What are the researchers' credentials?
|Project Leader||Dr T Baldeweg MD|
|Location||Department of Paediatrics and Imaging Sciences, Imperial College, London in conjunction with UCL Institute of Child Health, University College, London.|
|Grant awarded||21 July 2008|
|Start date||15 June 2009|
|End date||14 December 2011|
Dr Frances Cowan, Senior Lecturer at Imperial College, and the team at the Hammersmith Hospital have been taking very detailed images of babies’ brains using an MRI scanner for many years now. This has allowed them to diagnose strokes early and follow the progress of children as they grow.
Dr Cowan is one of the leading researchers in her field. She has published high-quality papers in some of the best paediatric and neuroimaging journals. With earlier funding from Action Medical Research, Dr Cowan along with others at the Hammersmith has developed a way to use MRI scans to predict whether babies are likely to suffer movement problems on one side of their body after a stroke, and how severe those problems will be.4,5 She has also followed up children into school age to assess their learning abilities, and how those abilities are affected by having movement problems or later fits.6
Dr Cowan has linked up with Dr Torsten Baldeweg, who is an expert in using state-of-the-art MRI scans to show which parts of the brain are active when processing language. Dr Baldeweg has been studying, also funded by a grant from AMR, the language development in children born very preterm, with and without stroke-like lesions. His team is using brain scans to look for any injuries in the children’s brains that affect their language skills and how the brain sometimes compensates for this damage.
Who stands to benefit from this research and how?
Anticipating and ameliorating language problems
It is devastating for parents to hear their baby has suffered a stroke. Researchers hope this new research will make it easier to predict whether a baby will have difficulties with language as they grow and develop, as well as how severe their problems may be. This research could also help explain why some babies and children make good progress after suffering a stroke, while others have greater difficulties with communication.
A clear diagnosis, with information about what to expect in the future, could be incredibly reassuring for parents. More importantly, it could ensure children get the most appropriate assessments and help with their language skills, such as speech therapy and trying other ways to aid communication, as early as possible.
Currently, many children get little help, partly because the impact of their stroke on their language skills can be underestimated. Yet language skills are of vital importance, not least to a child’s educational progress, self esteem and peer relations.
Researchers believe their work may prove relevant to many other children as well – to premature babies or older children who suffer a stroke, and possibly to some children with other types of brain injury, such as some tumours and head injuries, and to children with epilepsy or those who need brain surgery.
- Nelson K, Lynch JK. Stroke in newborn infants. Lancet Neurol 2004;3:150-8.
- Office for National Statistics.
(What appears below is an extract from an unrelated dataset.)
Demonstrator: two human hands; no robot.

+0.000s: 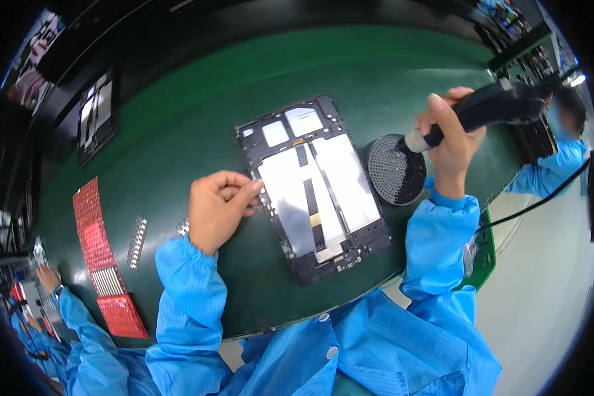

Health Statistics Quarterly 35 (Autumn 2007), Table 2.1
- The Information Centre, Community Health Statistics. NHS Maternity Statistics, England: 2003-04, 2004-05, 2005-06
- Mercuri E, Rutherford M, Cowan F, Pennock J, Counsell S, Papadimitriou M, Azzopardi D, Bydder G, Dubowitz L. Early prognostic indicators in infants with neonatal cerebral infarction: a clinical, EEG and MRI study. Pediatrics 1999;103:39-46.
- Mercuri E, Barnett A, Rutherford M, Guzzetta A, Haataja L, Cioni G, Cowan F, Dubowitz L. Neonatal cerebral infarction and neuromotor outcome at school age. Pediatrics 2004;113:95-100.
- Ricci D, Mercuri E, Barnett AL, Rathbone R, Haataja L, Rutherford M, Dubowitz LS, Cowan F. Cognitive outcome at early school age in term-born children with perinatally acquired middle cerebral artery territory infarction. Stroke 2008 Feb;39(2):403-10.